Well, the time has finally come for me to bid a fond farewell to Italy and turn my back on exclusively reviewing Italian wines. It’s time to spread my wings, broaden my horizons, put myself about a bit and enjoy the variety that London has to offer. Will I miss being woken at ungodly hours by construction work? Eating pasta and pizza for each and every meal? Being charged for things I didn’t buy? Not so much. I will miss the people, I will miss the sun and scenery and I will miss the fabulous prices you get on Italian wine which I will not enjoy in Blighty. We get stuffed on every import and unless I can attune my taste buds to Chapel Down and Camel Valley *stifles the bile* then I will just have to embrace the variety even if it comes at a cost.
So hello to French wine, Greek wine, German wine, English turpentine and all the other pleasures that await on that fair isle I’m growing increasingly proud to call home. My first love is, and will remain, Italian wine and I shall represent the Italian wines most frequently on the blog. So tomorrow I start my journey, leaving Venice, past Milan, up through Switzerland, past Geneva and stopping in Gex. On Saturday we make our way through a twisty and frightfully dangerous piece of Alpine terrain and through to a hotel outside Reims and then Sunday morning I take the cinder line Eurotunnel to Folkestone and wind up in London about 11am. So anyone wishing to take me out has the full gen. Monday I’ll be back blogging my celebratory Sunday wines so be sure to stay tuned.

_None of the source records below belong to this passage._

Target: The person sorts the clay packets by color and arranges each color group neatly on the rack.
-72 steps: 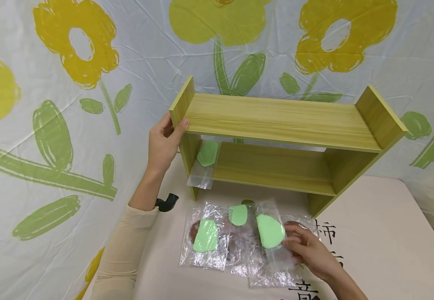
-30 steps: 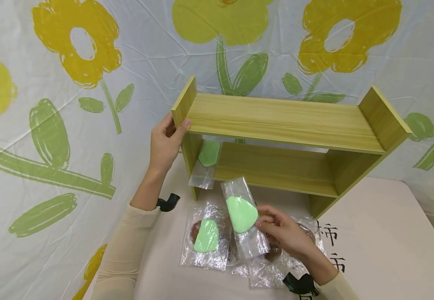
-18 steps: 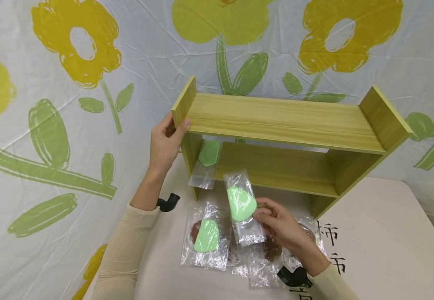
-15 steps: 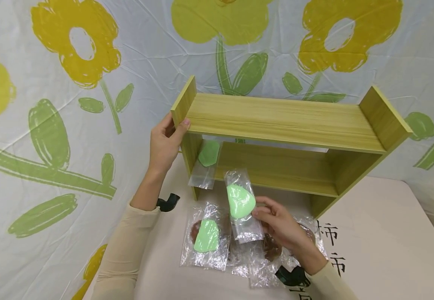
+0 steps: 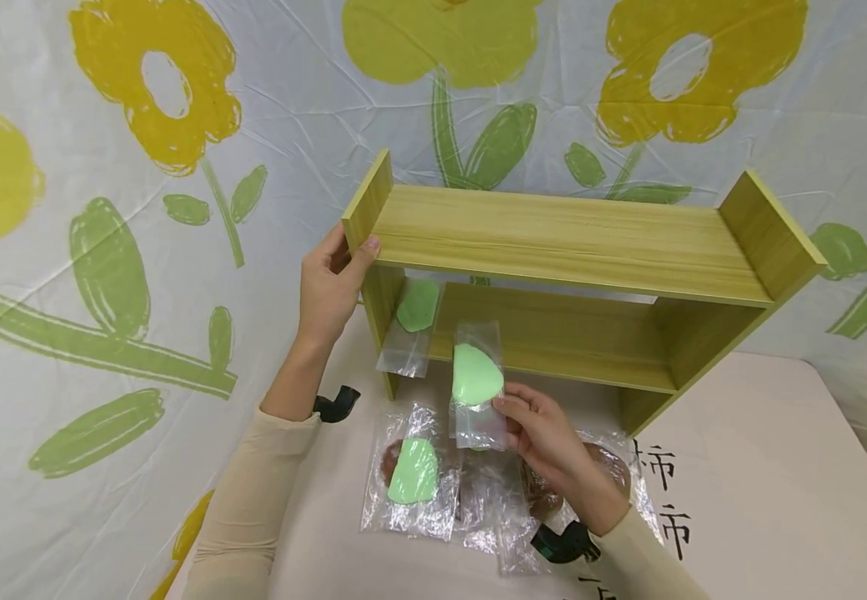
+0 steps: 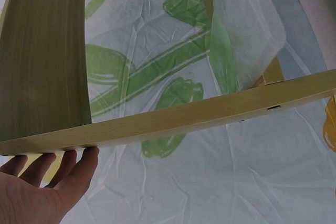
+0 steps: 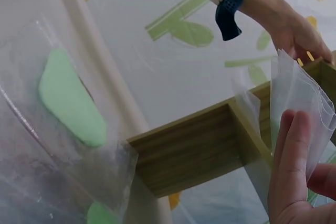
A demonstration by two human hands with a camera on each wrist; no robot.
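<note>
A two-tier wooden shelf stands on the table. My left hand grips its left side panel near the top; the left wrist view shows the fingers against the panel edge. Between thumb and fingers, my right hand pinches a clear plastic bag holding a flat light-green piece. That bag hangs in front of the lower board, its top overlapping the board's front edge in the head view. Another bag with a green piece leans inside the left end of the lower tier, its lower part sticking out past the edge.
Several clear bags lie on the table before the shelf, one with a green piece and others with brown round shapes. A flower-printed cloth hangs behind and to the left. Black characters mark the tablecloth at right.
My right hand has lifted the bag with the green piece off the pile and carried it left and up toward the lower board. The left hand keeps its hold on the shelf.
</note>
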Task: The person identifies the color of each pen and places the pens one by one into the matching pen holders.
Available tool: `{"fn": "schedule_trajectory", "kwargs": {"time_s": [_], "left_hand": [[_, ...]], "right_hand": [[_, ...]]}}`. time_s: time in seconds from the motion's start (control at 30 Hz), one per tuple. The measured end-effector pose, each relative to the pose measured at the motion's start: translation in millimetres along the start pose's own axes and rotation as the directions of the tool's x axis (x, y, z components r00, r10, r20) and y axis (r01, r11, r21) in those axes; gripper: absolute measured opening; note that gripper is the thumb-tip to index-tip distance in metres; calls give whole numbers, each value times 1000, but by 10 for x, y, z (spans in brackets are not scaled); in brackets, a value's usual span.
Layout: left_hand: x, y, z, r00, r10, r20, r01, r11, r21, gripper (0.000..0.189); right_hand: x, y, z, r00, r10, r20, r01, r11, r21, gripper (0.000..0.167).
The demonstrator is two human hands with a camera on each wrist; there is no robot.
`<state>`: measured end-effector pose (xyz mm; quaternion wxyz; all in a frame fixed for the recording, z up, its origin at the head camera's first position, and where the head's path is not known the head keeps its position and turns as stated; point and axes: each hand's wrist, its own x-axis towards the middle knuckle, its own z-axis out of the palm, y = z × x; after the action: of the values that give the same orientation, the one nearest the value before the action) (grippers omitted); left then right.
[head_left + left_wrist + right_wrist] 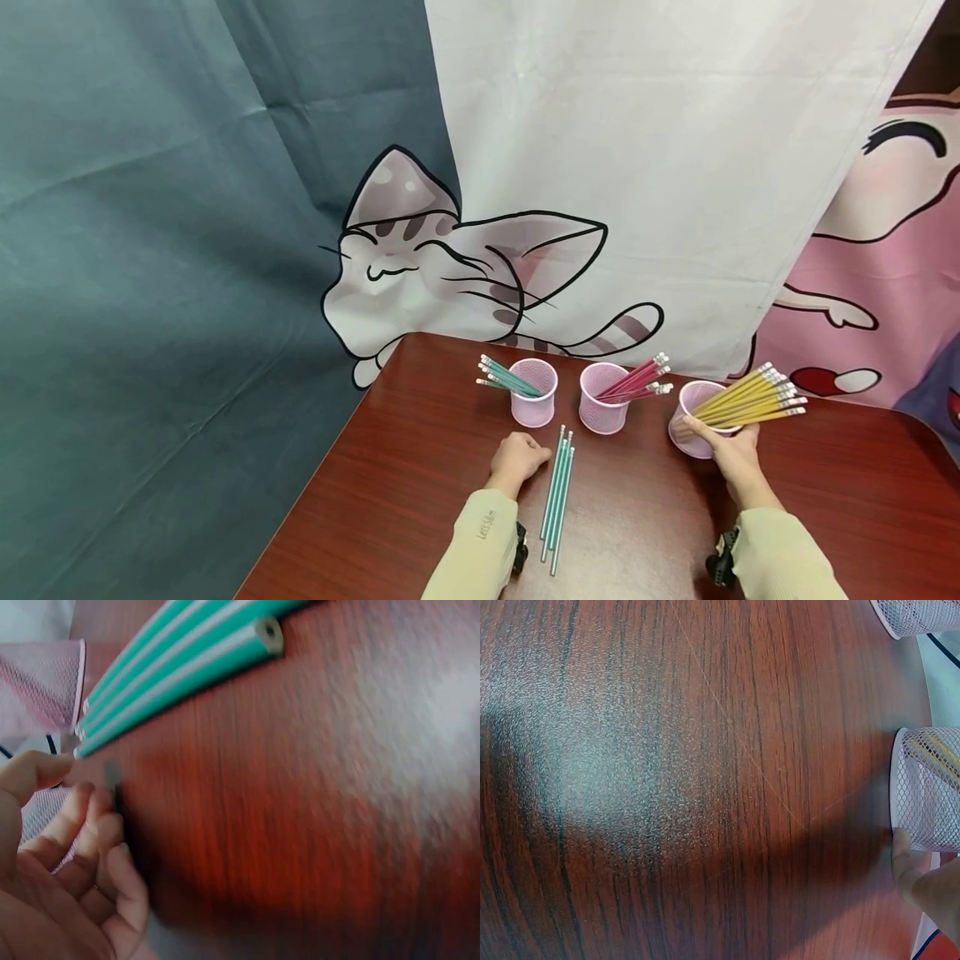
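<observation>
My right hand (737, 463) grips a pink mesh pencil cup (690, 446) by its near side, thumb on the left and fingers round to the right. Yellow pencils (742, 400) fan out of this cup toward the right, eraser ends up. In the right wrist view only the thumb side of that hand shows, against the mesh. My left hand (517, 457) rests low over the table with loosely bent fingers and nothing in them. Several teal pencils (557, 500) lie side by side just right of it. Their eraser ends come close to its fingertips in the left wrist view.
Another pink mesh cup (533, 410) holds teal pencils leaning left. Beside it, a middle cup (602, 417) holds dark pink pencils leaning right. All the cups stand near the back of the brown table (375, 467), before a printed cloth (637, 167).
</observation>
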<state>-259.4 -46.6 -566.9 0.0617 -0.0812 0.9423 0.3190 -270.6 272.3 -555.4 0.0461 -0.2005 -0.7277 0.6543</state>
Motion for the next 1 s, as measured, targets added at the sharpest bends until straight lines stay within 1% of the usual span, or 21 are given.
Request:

As promised today I’m going to dig out the “best and worst” wines of my 3 years in Italy. They might not be the highest scoring but they are wines that, for whatever reasons, have stuck fondly in my memory bank. For Jill, the Petite Verdot I was telling you about last week.
Castello di Verduno Barbera d’Alba Bricco del Cuculo 2006 – PASS – €14
Nice colour, hues were lighter than expected for a 2006 Barbera. The nose, was giving me very little of anything, not the merest hint of fruit, just a very sugary winey artificial nose that did nothing for me. The mouth feel was ok, uninteresting tannins, extremely acidic, I can’t think of anything positive to say, I wouldn’t use it in a cooking sauce. 73 Points
Casale del Giglio Petit Verdot 2004 – BUY – €10
Dark purple in the glass, very deep intensity. A little timid on the nose but aromas of spice, berries and cherries with the most intense smell profile being blackberries. Shockingly refined and balanced on the palate denoting a classier wine that the price, some nice fruit on the mid palate. A really enjoyable and easy drinking wine. The lack of intensity on the nose is the reason this missed 90 points. Perfect for dinner parties. 89 Points
Bruno Giacosa Dolcetto d’Alba 2006 – €10 – BUY
A dull dark purple/violet with interesting ruby reflection, full bodied to the eye. Knockout nose, so strong that the glass had to be left for 30 mins. Characteristic nose of cherries and vanilla, very clean and with just a hint of spices and pepper. Full out attack on the palate, medium body, good acidity and balance with a mid length finish of berries and a touch of plum. Smooth with balanced tannins. Decant for a minimum of 1 hour. 89 Points
Ceretto Barolo Bricco Rocche 2000 – BUY – €49
Mid ruby red in the glass with slight change in tonality at the edges. An opulent and feminine wine whose nose and palate flow perfectly, great balance. Aromas of strawberries and walnuts, really impressive nose with a second wave nose profile of vanilla. The palate is a joy, mid bodied with super rich and silky tannins. The wine is not forceful, its a truly beautiful, seductive wine with a good 30 second finish. 95 Points
Villa von Steiner Lagrein 2004 – PASS – €9
Fantastic penetrating dark purple, all the way thru, what hues? ink black vino. The nose just stinks, wet rocks mixed with onions, soil, even horse manure, I mean this nose is seriously unpleasant and here is where the wine can play mind games with you. The immediate mouth feel is gorgeous, black fruits and such a soft silky mouth feel, you begin to forgive the manure, and then it comes back in the mid palate and you lose all fruit, it turns acidic and very plain and uninteresting and then it gives you a really long finish of this foulness, and you think, “what the hell happened”. A confusing wine, but for that I have to give it some kudos for being so interesting. 82 Points
Arnaldo Caprai Rosso Outsider 2005 – BUY – €30
Sits ruby red in the glass and colour consistent on the tilt. Another stand out nose, really an occasion where words can´t describe the intensity of the aroma. Sensational nose, make a kebab out of a wet pencil, blackberries, cherries and strawberries and wear it as a mustache for a week, you´ll get close to a quick sniff of this wine. Majorly exciting for nosehounds. The palate is also knockout, still very tannic, needs time but super potent, super soft a really intense wine experience. 95 Points
So that’s a wrap. All that’s left to say is goodbye to all my ex-pat friends who read this blog, my poor old parents whom I dragged to Italy and then deserted and a fond farewell to the bureaucracy, bills and speeding tickets that financially crippled me. That’s ungrateful, I’m kidding, Rome is still my favourite city in the world, I still want to retire to Todi and no city offers as much “seat of your pants” fun as Naples. It’s been a blast!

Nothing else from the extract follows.